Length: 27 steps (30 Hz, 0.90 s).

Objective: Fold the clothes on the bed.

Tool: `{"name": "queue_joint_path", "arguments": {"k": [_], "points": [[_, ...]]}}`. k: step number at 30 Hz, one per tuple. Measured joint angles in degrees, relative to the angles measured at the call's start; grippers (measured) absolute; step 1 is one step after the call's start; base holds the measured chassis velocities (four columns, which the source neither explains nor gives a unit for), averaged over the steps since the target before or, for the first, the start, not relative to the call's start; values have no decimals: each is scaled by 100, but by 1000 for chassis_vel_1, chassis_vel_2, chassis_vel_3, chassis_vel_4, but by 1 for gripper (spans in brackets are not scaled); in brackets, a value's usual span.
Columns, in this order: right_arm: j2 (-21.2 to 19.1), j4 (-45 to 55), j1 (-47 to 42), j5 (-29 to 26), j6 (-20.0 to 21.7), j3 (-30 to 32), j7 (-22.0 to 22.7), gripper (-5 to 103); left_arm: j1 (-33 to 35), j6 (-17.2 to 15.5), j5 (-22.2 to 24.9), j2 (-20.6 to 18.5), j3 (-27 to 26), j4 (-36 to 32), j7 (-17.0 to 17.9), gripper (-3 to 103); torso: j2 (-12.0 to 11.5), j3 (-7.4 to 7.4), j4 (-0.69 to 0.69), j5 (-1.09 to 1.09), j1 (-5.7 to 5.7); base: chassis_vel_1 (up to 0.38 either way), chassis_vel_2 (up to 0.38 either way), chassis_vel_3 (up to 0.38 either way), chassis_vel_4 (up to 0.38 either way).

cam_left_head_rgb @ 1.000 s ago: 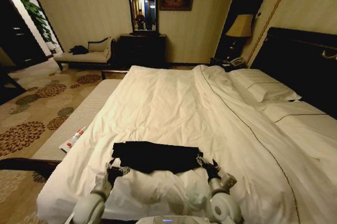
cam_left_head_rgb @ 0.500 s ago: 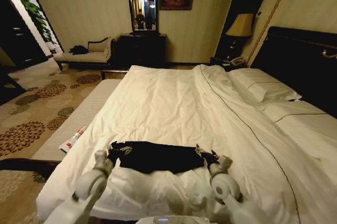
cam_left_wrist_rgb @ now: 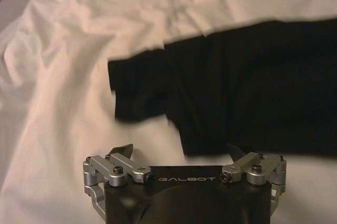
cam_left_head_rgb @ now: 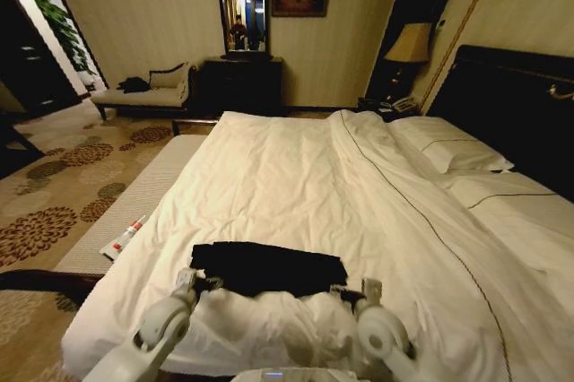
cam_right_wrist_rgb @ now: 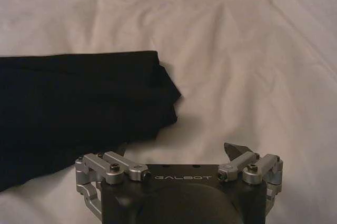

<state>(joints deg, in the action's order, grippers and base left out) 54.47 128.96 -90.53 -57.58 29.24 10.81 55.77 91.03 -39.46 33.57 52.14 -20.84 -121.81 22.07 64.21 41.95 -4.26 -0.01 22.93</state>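
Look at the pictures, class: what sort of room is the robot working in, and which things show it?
Most likely a hotel bedroom: a large bed with white pillows, a bedside lamp, and a mirror above a dark dresser.

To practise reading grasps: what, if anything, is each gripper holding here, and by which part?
Nothing is held. Both the left gripper and the right gripper are open, just short of the near edge of the black T-shirt, which lies folded on the bed.

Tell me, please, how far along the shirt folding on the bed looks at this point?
Well along: the black T-shirt lies as a flat folded band near the edge of the bed, its layers stacked at one end. Nothing is in hand; the left hand and right hand sit open beside its near edge. Perhaps one more fold is left.
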Motion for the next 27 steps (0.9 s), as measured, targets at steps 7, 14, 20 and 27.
{"name": "queue_joint_path", "arguments": {"k": [7, 14, 20, 27], "points": [[-141, 736, -392, 151, -231, 422, 121, 100, 410, 45, 136, -43, -334, -865, -21, 100, 0, 0, 1, 0, 0, 0, 0, 0, 0], [-19, 543, 50, 330, -833, 608, -447, 100, -294, 300, 727, 172, -602, -817, -255, 100, 0, 1, -1, 2, 1, 0, 0, 0, 0], [265, -504, 781, 154, -678, 193, -564, 100, -976, 359, 493, 492, -117, 363, -314, 100, -1, 3, 0, 0, 4, 0, 0, 0, 0], [415, -859, 618, 373, -467, 74, -471, 100, -729, 457, -183, 440, -34, 875, -515, 100, -1, 2, 0, -1, 3, 0, 0, 0, 0]]}}
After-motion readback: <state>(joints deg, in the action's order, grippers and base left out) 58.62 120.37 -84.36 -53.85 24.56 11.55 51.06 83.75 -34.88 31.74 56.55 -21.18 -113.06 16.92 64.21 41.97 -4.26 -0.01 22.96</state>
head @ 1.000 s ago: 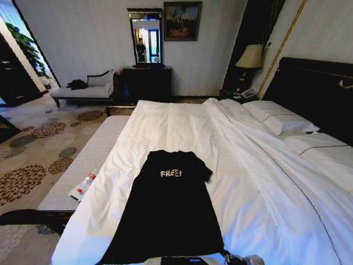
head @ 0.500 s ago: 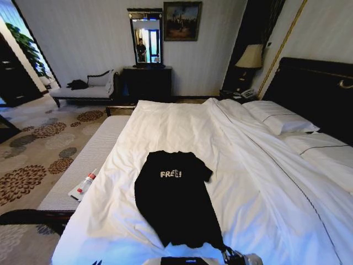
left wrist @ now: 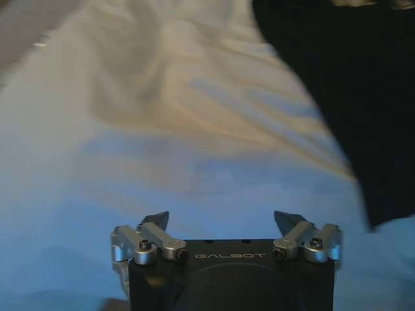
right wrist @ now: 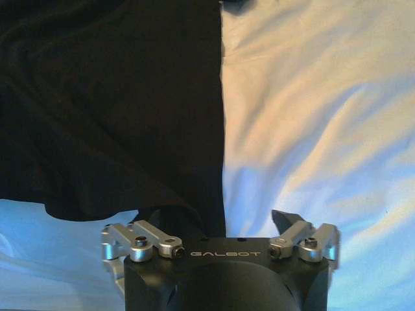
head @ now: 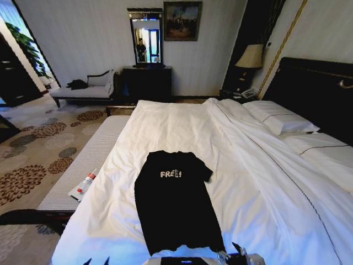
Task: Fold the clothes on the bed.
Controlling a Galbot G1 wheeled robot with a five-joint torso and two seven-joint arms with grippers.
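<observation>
I see the black T-shirt (head: pixel 175 204) lying flat on the white sheet of the bed (head: pixel 165 127), near the foot edge closest to me, its collar pointing away toward the far side and the white "FREE" lettering (head: pixel 170 174) facing up. Its left side looks folded inward, giving a straight edge there, while the right sleeve sticks out. The left tool (left wrist: pixel 224 223) hovers over bare white sheet just beside the shirt's left edge, with its fingers spread apart and nothing between them. The right tool (right wrist: pixel 220 220) sits at the shirt's lower right hem; its fingers are also spread, with one fingertip (right wrist: pixel 152 217) over the black fabric and the other over the sheet, not clamped on the cloth. On the padded bench (head: pixel 83 165) along the bed's left side lies a small tube (head: pixel 84 186).
</observation>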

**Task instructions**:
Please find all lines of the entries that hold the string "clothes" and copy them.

**Task answer**:
Objective: Fold the clothes on the bed.
Task: Fold the clothes on the bed.

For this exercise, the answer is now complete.